Now, it's entirely possible that I'm just engaging with the artists here to help create a highly personal reading of the album's theme by sussing out all these little Miltonic tidbits, and Lanegan and Garwood were totally off on something else thematically. I don't think they'd find my musings offensive to their intent at making thought provoking and interesting music. There's plenty to support my ideas here, the least of which is the lyrical imagery listed above. There is a narrative to the songs as well. Lanegan sings in succession about events that could symbolically and metaphorically be relating the tale of the first transgression. Early on in the album, indeed in the first track "Save Me," Lanegan sings out for redemption and addresses the fallen state of mankind who are now "midnight children" (metaphorically "fallen") who sing "crazed harmonies." It's almost like Adam himself is imploring his fellow fallen men and women to ask for redemption, but ends up instead asking them to "love me" instead of the Lord. The singer is lost and he knows it. Later on, he reinforces that even in his now "shadow life" he still "loves you baby." He's fallen, or knows he's about to be fallen (perhaps the forbidden apple is still unbitten by our Adam), but he will still love his Eve as evidenced by the lyrics in "My Shadow Life." In "Upon Doing Something Wrong" he warns his Eve about the "serpent in the garden." The tone of the song is much less dark and much more inviting and harmonious. Perhaps this is a moment reflected upon by our Adam (Lanegan) that occurred before Eve tasted the apple, in a happier time. On "Lonesome Infidel" Lanegan actually invokes "oh, Lord" while bewailing his current situation, one where he's facing an "executioner in league with Lucifer." The backward played guitar notes are even evocative of a perverted church organ refrain. It's the second instance of backwards played guitar notes ("Feast to Famine"). Backwards music is a long recognized sign of sinister events being afoot or a malign influence.

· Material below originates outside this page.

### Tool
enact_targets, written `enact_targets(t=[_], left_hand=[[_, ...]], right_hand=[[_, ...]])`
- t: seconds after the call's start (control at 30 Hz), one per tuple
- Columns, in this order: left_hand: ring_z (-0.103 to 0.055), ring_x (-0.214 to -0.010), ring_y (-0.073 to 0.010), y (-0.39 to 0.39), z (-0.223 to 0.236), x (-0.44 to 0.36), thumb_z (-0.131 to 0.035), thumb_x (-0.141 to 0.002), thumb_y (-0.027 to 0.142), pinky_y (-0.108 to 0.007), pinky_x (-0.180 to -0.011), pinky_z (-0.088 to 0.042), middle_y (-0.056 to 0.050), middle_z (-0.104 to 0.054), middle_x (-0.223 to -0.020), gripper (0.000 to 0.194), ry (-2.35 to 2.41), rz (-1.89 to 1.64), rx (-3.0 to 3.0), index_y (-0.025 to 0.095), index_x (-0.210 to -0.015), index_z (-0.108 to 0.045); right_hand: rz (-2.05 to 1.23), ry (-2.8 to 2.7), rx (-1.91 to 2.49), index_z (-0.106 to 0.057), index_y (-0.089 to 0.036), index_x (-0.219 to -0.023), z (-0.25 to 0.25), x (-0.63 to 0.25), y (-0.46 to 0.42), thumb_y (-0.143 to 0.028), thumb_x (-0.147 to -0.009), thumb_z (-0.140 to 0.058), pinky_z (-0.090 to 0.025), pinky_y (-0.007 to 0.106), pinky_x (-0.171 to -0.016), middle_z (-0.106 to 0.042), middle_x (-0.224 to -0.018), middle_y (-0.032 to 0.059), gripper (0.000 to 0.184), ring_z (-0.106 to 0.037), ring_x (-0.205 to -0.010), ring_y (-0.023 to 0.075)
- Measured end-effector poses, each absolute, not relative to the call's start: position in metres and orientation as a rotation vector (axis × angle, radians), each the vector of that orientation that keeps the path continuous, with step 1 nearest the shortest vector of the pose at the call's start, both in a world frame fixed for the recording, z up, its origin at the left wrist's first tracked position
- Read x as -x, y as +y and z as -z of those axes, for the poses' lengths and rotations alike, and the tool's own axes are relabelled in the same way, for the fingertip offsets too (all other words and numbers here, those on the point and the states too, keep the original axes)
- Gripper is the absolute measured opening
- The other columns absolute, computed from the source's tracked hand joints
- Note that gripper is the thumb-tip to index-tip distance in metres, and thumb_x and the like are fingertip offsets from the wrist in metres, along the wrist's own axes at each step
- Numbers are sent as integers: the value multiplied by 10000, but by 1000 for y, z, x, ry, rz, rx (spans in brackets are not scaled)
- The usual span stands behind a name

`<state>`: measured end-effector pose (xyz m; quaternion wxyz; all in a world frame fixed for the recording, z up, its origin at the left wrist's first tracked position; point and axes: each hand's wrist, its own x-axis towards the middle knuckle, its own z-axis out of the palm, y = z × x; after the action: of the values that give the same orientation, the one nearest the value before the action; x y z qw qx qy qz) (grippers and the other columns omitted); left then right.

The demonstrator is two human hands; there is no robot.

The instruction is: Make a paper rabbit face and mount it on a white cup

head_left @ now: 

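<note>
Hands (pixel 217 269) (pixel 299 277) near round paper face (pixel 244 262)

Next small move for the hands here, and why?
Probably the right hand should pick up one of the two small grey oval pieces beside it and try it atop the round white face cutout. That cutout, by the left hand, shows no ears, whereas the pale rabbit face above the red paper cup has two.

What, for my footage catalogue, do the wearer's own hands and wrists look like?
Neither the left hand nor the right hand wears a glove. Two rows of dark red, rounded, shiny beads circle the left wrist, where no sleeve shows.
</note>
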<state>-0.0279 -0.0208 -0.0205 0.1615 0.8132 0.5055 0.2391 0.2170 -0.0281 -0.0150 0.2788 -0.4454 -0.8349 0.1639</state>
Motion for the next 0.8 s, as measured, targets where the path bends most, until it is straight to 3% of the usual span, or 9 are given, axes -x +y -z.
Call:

Anyway, you get the picture. There's enough imagery here to make a pretty convincing case that With Animals is driven by the most bluesy of bluesy themes: the fallen woman who you just can't resist or leave or the woman who done you wrong, which are Biblical themes when you really think about it. It's classic blues material, and Lanegan's voice and Garwood's haunting blues riffs and rhythms tell this time hardened and oft retold story (of doomed love of Biblical proportions) smartly and intelligently. More importantly though, they tell it in a new way that is intended to be artistic and invite the listener to join in creating the art with the artist. Lanegan and Garwood obviously have the reputation and talent to be mega stars (and Lanegan in particular once flirted with such status), but instead choose to make artistic recordings that pull from the deep traditions that form the foundations of blues, and mix them with big existential themes. How much bigger can you get than the story of Adam and Eve, however metaphorically referenced?
Mark Lanegan and Duke Garwood's With Animals is the result of a collaboration made in heaven, (no puns intended), even if they find their greatest inspirations down here with the human animals and all their passions and flaws.